Tell The Nations (2): My autobiography of 580 pages : The book I worked on for over 15 years, came off the press last July. I tell of adventures in life in: Africa – Europe – and – America.
TELL THE NATIONS
Next Morning, I had the moment to put into remembrance my home life- style. From the moment, KLM airline jet departed, memories blanketed my being. Mine were memories of my background. My mind went ahead of me. Sky, fancy flight and the trip; all were no longer peculiar to me. Meanwhile, my home background captured my mind. I was home!
My recollections were that of my upbringing: Both of my childhood and my boyhood. I recollected of when, how and where I grew up. I was brought up in a serene background. Life was normal and natural. My parents were peasants. Cultivating and herding the cattle, was the way of life. As an African boy, I practiced daily duties at the early age. Prior to my school education, I was after pasturage. I wandered in wilderness and trotted into juggles chasing the cattle. I had to watch to distinguish them from rhinos and buffalos. Wildlife was practical….
Place of my birth was not westernized. Poverty was plenty. People couldn’t see what they couldn’t afford. They possessed no radios, televisions or newspapers. They were aware with their own world. They couldn’t be materialistic.
Simply made shelters, with muddy walls and thatched roof were like heaven to them. Colonial culture was declined. People were antagonistic to imperialistic modernization. Their ethics were contrary to materialistic mentality. Being proud of being poor was rather practical. Complex cultural context was not accepted.
Starting school was my starting point. The first day, I dashed to school on a dusty road, was a glorious day to me. I was barefooted: But who cares. Walking to school was tantamount to, stepping into a new and a different world. I began to learn, to read, write….

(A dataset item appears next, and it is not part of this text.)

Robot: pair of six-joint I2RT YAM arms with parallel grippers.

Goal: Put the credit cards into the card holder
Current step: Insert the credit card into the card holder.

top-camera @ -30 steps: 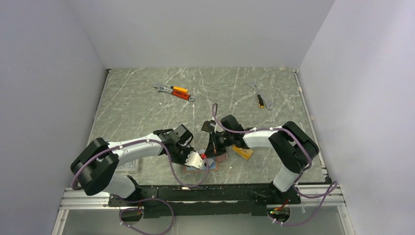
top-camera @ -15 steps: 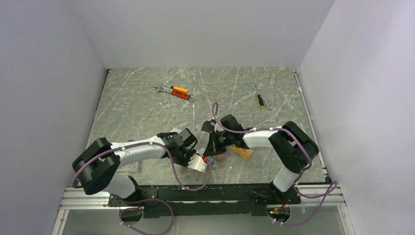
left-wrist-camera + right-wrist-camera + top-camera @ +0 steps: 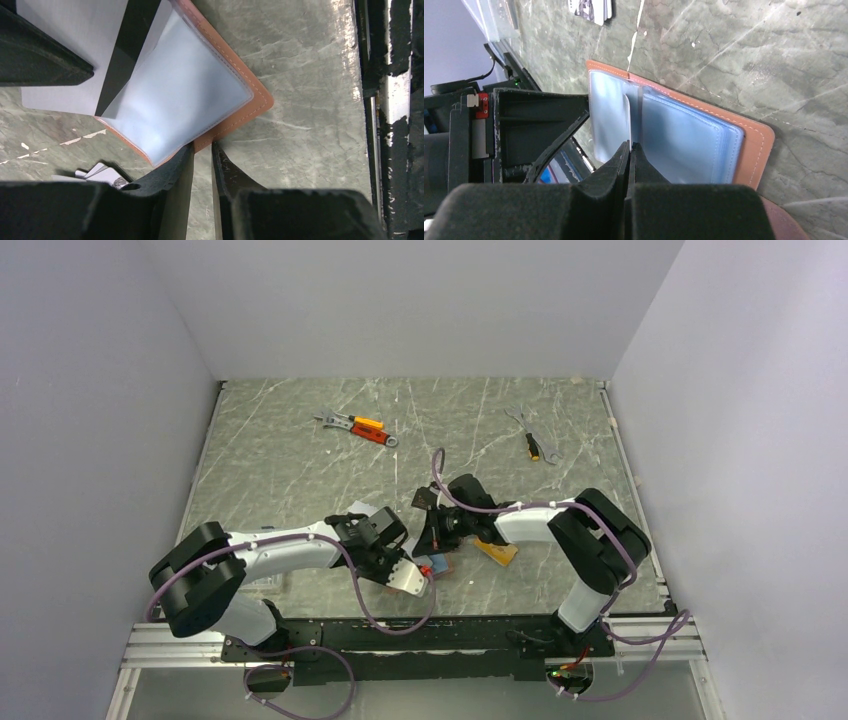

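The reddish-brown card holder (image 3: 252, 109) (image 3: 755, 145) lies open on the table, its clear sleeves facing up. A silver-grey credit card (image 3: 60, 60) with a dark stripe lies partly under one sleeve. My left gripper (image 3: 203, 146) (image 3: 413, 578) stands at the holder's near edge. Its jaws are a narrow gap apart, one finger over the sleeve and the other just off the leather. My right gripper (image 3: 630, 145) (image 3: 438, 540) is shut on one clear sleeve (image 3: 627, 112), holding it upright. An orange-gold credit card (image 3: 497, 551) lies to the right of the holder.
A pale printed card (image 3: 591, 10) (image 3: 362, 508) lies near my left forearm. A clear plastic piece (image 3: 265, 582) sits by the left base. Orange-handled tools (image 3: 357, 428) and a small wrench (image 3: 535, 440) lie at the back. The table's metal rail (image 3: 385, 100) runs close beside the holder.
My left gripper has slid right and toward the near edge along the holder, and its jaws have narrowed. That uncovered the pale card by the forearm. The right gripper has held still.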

My school days built up ambition in my being. I walked on zigzag pathways to school, while I dreamed. I became a dreamer at my early age. I was ambitious to become somebody. But I never dared to dream of what I do today. What I am doing was beyond my ken. The last task I could dare to dream was to preach, to tour the nations, authorship….
* * *
Above African continent, it was dark. I fell asleep. The flight kept on flying….
That late evening, as we approached the lights of my home airport, I bore no more memories. Meanwhile, I wasn’t homesick. I was home….
Finally the flight landed.
I walked off the plane.
I stepped down stairs.
I reached to the ground
“Homecoming….” I muttered!
I gave God His Glory. He brought me back safely, beyond the shadow of the doubt; I was home. Home again – For how long? Not long! But I had no idea.